▸ **What you will do**: Lift out, unaltered, the lines of the material below between the line holding "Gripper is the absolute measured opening" and the line holding "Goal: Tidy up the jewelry", counting both.

*** Opening Recorded data ***

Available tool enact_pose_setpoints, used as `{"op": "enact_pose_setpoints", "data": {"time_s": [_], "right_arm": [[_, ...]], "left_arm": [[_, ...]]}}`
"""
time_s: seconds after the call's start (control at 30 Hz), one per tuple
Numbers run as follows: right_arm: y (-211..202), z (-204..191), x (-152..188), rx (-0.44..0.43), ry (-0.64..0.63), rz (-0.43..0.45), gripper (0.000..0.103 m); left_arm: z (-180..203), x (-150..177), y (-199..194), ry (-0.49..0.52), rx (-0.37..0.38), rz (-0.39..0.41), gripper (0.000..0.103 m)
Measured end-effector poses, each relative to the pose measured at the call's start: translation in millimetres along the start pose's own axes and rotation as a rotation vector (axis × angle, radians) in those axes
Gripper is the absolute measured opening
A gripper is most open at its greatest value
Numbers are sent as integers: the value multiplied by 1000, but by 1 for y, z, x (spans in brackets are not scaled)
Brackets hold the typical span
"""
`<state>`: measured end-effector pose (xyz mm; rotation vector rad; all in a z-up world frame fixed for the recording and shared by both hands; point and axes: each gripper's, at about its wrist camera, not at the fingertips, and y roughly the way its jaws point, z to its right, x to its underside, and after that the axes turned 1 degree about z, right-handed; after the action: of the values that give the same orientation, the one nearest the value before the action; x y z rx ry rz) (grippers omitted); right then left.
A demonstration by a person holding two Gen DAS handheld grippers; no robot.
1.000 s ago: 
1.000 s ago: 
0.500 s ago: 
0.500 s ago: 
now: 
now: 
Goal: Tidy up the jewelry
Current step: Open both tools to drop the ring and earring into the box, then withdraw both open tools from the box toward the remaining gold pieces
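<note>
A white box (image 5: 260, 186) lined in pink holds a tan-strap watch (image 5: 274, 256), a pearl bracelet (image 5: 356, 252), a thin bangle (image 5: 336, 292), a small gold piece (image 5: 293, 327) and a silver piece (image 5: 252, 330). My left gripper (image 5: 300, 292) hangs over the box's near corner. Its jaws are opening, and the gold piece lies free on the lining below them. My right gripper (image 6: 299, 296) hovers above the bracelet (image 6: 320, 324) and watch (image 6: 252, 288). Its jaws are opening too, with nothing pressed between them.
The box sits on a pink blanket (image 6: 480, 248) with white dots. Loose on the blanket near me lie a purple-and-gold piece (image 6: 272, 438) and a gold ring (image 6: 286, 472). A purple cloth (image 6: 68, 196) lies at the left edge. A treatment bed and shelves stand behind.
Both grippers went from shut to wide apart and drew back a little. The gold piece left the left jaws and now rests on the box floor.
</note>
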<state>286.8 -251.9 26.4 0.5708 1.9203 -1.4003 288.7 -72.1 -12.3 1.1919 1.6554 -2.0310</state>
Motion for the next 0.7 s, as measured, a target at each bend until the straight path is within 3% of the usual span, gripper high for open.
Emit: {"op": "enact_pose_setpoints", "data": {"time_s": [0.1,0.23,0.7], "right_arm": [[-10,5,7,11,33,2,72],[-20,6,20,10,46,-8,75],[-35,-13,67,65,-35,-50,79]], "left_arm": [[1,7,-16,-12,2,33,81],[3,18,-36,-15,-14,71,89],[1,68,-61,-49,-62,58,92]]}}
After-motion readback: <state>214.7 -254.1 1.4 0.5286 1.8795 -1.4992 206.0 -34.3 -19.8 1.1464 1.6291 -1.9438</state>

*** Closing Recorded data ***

▸ **Reply**:
Gripper is the absolute measured opening
A gripper is most open at its greatest value
Numbers are sent as integers: the value multiplied by 1000, but by 1 for y, z, x (spans in brackets are not scaled)
Brackets hold the typical span
"""
`<state>`: measured end-effector pose (xyz mm; rotation vector rad; all in a z-up world frame fixed for the recording and shared by both hands; point and axes: each gripper's, at about its wrist camera, not at the fingertips, and y roughly the way its jaws point, z to its right, x to its underside, and after that the axes turned 1 degree about z, right-handed; after the action: of the values that give the same orientation, the one nearest the value before the action; x y z rx ry rz) (grippers omitted); right then left.
A demonstration by a person holding two Gen DAS handheld grippers; no robot.
1.000 s ago: 
1.000 s ago: 
0.500 s ago: 
0.500 s ago: 
now: 
now: 
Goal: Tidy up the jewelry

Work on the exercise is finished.